Pictures stay out; everything else in the listing below is to be restated word for word.

** Data block **
• • •
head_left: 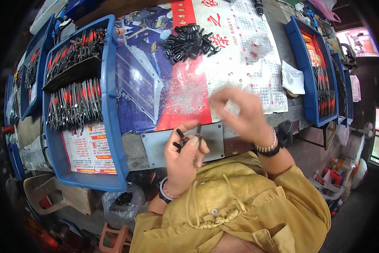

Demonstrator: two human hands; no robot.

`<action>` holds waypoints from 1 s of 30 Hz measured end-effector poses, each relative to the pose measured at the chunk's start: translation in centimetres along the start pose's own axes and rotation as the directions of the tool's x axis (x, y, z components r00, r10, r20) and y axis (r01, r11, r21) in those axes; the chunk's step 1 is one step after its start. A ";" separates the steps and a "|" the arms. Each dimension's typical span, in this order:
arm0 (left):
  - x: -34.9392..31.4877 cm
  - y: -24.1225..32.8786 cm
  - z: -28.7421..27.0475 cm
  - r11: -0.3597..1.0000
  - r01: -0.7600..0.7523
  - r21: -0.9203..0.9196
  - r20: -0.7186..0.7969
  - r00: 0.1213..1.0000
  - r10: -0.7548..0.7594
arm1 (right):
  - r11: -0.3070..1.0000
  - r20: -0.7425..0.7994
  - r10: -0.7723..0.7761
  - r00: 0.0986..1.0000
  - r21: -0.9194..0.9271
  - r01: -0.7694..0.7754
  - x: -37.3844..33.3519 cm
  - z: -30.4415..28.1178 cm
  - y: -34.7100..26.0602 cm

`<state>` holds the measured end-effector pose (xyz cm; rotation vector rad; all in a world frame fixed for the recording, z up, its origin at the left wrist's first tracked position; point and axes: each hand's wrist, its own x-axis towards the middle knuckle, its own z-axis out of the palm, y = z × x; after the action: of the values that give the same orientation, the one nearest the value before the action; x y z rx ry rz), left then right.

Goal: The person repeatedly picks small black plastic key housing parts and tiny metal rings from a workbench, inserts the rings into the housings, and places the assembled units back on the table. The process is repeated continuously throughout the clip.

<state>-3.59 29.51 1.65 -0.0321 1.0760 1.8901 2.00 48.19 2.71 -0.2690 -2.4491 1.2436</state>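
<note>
So, a few small black pieces (180, 133) are held in the left hand (186, 154), pinched between thumb and curled fingers, right over the metal plate (155, 147) at the table's front edge. How many are in there can't really be told, since they're half covered by the fingers. The right hand (241, 111) is raised just beside it, thumb and finger bent toward each other, but it's badly blurred, so whether anything is pinched there can't be told.

The obvious risk is a dropped piece. More than one skinny thing is being gripped at once, so if the fingers get loosened for one, another could easily be let go. With the edge so close, it could be lost in the yellow garment (223, 198) or the open plastic bag (122, 206) below.

Misalignment seems possible too: the ends are partly hidden by the fingertips, so a piece could be gripped crooked without being noticed. And pale grit (189, 99) is scattered on the poster (141, 90) near the black pile (189, 42), so parts could be dirtied if they're set down there.
</note>
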 end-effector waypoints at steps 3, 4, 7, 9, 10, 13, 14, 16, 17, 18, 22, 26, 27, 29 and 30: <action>-0.2 0.6 -0.3 1.000 0.001 -0.008 -0.006 1.000 -0.001 | 0.953 -0.100 -0.047 0.994 -0.303 0.014 4.9 -1.0 4.4; -0.3 0.8 -0.4 1.000 0.004 -0.027 -0.013 1.000 -0.005 | 0.919 -0.085 -0.034 0.996 -0.395 -0.002 6.2 -0.7 5.8; -0.3 1.0 -0.7 0.988 0.019 -0.154 0.020 1.000 -0.016 | 0.785 -0.027 -0.136 0.990 -0.613 0.091 7.5 -0.2 8.4; -0.2 1.0 -1.1 0.974 0.020 -0.225 0.052 0.999 -0.009 | 0.716 0.035 -0.121 0.992 -0.689 0.112 7.5 0.0 9.2; -0.2 1.0 -1.2 0.970 0.026 -0.243 0.045 0.999 -0.015 | 0.725 0.053 -0.093 0.994 -0.681 0.104 7.5 0.1 9.3; 0.0 0.8 -1.3 0.948 0.065 -0.313 0.070 0.997 -0.045 | 0.757 0.057 0.062 0.996 -0.653 -0.010 7.3 -0.2 8.5; 0.0 0.7 -1.2 0.948 0.074 -0.310 0.057 0.997 -0.059 | 0.831 0.043 0.005 0.999 -0.556 0.020 7.0 -0.6 7.9; 0.1 0.4 -1.0 0.945 0.084 -0.316 0.033 0.996 -0.077 | 0.929 0.017 0.034 0.999 -0.370 -0.026 6.0 -1.2 6.0; 0.2 0.3 -0.9 0.941 0.092 -0.326 0.029 0.996 -0.087 | 0.967 0.007 0.098 0.995 -0.237 -0.094 5.1 -1.5 4.8; 0.3 0.2 -0.9 0.937 0.099 -0.336 0.021 0.995 -0.098 | 0.980 0.078 0.195 0.978 -0.058 -0.191 3.7 -2.1 3.4; 0.6 -0.3 -0.6 0.916 0.164 -0.366 0.136 0.983 -0.121 | 0.320 0.439 0.424 0.792 0.746 -0.585 -0.6 -1.3 -0.1; 0.8 -0.9 0.6 0.932 0.237 -0.272 0.096 0.971 -0.219 | 0.111 0.462 0.467 0.754 0.815 -0.568 -2.6 -0.3 -0.4; 0.8 -1.1 0.9 0.939 0.239 -0.249 0.059 0.971 -0.231 | 0.101 0.461 0.465 0.756 0.821 -0.563 -2.9 -0.3 -0.2; 0.8 -1.2 1.6 0.963 0.202 -0.179 0.052 0.979 -0.196 | 0.083 0.459 0.458 0.761 0.831 -0.551 -3.3 -0.4 0.1; 0.8 -1.3 1.9 0.973 0.181 -0.145 0.051 0.983 -0.176 | 0.132 0.435 0.471 0.768 0.826 -0.548 -3.5 -0.5 0.2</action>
<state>-2.37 31.57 1.64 -0.1728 0.8746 1.7969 5.41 47.45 1.96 -0.7615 -1.1778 2.7736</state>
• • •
** Written answer **
head_left: 

Demonstrator: two human hands; no robot.

`<action>` holds waypoints from 1 s of 30 Hz measured end-effector poses, each relative to the pose measured at the chunk's start: translation in centimetres along the start pose's own axes and rotation as the directions of the tool's x axis (x, y, z components r00, r10, r20) and y axis (r01, r11, r21) in those axes; the chunk's step 1 is one step after its start. A ";" separates the steps and a "|" the arms. Each dimension's typical span, in this order:
arm0 (left):
  - x: -34.9392..31.4877 cm
  - y: -24.1225..32.8786 cm
  - z: -28.7421..27.0475 cm
  - r11: -0.3597..1.0000
  - r01: -0.7600..0.7523
  - r21: -0.9203..0.9196
  - r20: -0.7186..0.7969
  - r00: 0.1213..1.0000
  - r10: -0.7548..0.7594
arm1 (right):
  - r11: -0.3070..1.0000
  - r20: -0.7425..0.7994
  - r10: -0.7723..0.7761
  - r00: 0.0986..1.0000
  - r21: -0.9194..0.9271
  - r01: -0.7694..0.7754
  - x: -37.3844..33.3519 cm
  - z: -30.4415..28.1178 cm
  - y: -34.7100..26.0602 cm

`<state>` holds the measured end-effector pose (xyz cm; rotation vector rad; all in a world frame fixed for the recording, z up, its origin at the left wrist's first tracked position; point and axes: each hand's wrist, its own x-axis towards the middle knuckle, its own z-axis out of the palm, y = z × x; after the action: of the values that give the same orientation, the one nearest the value before the action; x y z rx ry rz), left then right.

Goal: The person repeatedly picks small black plastic key housing parts and tiny metal rings from a workbench, inserts the rings into the housings, and places the assembled units back on the table. The process is repeated continuously throughout the clip.

<state>-3.59 29.51 1.65 -0.0321 1.0760 1.8901 2.00 48.19 2.71 -0.2690 -2.4491 1.2436</state>
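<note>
So, a few small black pieces (180, 133) are held in the left hand (186, 154), pinched between thumb and curled fingers, right over the metal plate (155, 147) at the table's front edge. How many are in there can't really be told, since they're half covered by the fingers. The right hand (241, 111) is raised just beside it, thumb and finger bent toward each other, but it's badly blurred, so whether anything is pinched there can't be told.

The obvious risk is a dropped piece. More than one skinny thing is being gripped at once, so if the fingers get loosened for one, another could easily be let go. With the edge so close, it could be lost in the yellow garment (223, 198) or the open plastic bag (122, 206) below.

Misalignment seems possible too: the ends are partly hidden by the fingertips, so a piece could be gripped crooked without being noticed. And pale grit (189, 99) is scattered on the poster (141, 90) near the black pile (189, 42), so parts could be dirtied if they're set down there.
</note>
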 end-effector waypoints at steps 3, 4, 7, 9, 10, 13, 14, 16, 17, 18, 22, 26, 27, 29 and 30: <action>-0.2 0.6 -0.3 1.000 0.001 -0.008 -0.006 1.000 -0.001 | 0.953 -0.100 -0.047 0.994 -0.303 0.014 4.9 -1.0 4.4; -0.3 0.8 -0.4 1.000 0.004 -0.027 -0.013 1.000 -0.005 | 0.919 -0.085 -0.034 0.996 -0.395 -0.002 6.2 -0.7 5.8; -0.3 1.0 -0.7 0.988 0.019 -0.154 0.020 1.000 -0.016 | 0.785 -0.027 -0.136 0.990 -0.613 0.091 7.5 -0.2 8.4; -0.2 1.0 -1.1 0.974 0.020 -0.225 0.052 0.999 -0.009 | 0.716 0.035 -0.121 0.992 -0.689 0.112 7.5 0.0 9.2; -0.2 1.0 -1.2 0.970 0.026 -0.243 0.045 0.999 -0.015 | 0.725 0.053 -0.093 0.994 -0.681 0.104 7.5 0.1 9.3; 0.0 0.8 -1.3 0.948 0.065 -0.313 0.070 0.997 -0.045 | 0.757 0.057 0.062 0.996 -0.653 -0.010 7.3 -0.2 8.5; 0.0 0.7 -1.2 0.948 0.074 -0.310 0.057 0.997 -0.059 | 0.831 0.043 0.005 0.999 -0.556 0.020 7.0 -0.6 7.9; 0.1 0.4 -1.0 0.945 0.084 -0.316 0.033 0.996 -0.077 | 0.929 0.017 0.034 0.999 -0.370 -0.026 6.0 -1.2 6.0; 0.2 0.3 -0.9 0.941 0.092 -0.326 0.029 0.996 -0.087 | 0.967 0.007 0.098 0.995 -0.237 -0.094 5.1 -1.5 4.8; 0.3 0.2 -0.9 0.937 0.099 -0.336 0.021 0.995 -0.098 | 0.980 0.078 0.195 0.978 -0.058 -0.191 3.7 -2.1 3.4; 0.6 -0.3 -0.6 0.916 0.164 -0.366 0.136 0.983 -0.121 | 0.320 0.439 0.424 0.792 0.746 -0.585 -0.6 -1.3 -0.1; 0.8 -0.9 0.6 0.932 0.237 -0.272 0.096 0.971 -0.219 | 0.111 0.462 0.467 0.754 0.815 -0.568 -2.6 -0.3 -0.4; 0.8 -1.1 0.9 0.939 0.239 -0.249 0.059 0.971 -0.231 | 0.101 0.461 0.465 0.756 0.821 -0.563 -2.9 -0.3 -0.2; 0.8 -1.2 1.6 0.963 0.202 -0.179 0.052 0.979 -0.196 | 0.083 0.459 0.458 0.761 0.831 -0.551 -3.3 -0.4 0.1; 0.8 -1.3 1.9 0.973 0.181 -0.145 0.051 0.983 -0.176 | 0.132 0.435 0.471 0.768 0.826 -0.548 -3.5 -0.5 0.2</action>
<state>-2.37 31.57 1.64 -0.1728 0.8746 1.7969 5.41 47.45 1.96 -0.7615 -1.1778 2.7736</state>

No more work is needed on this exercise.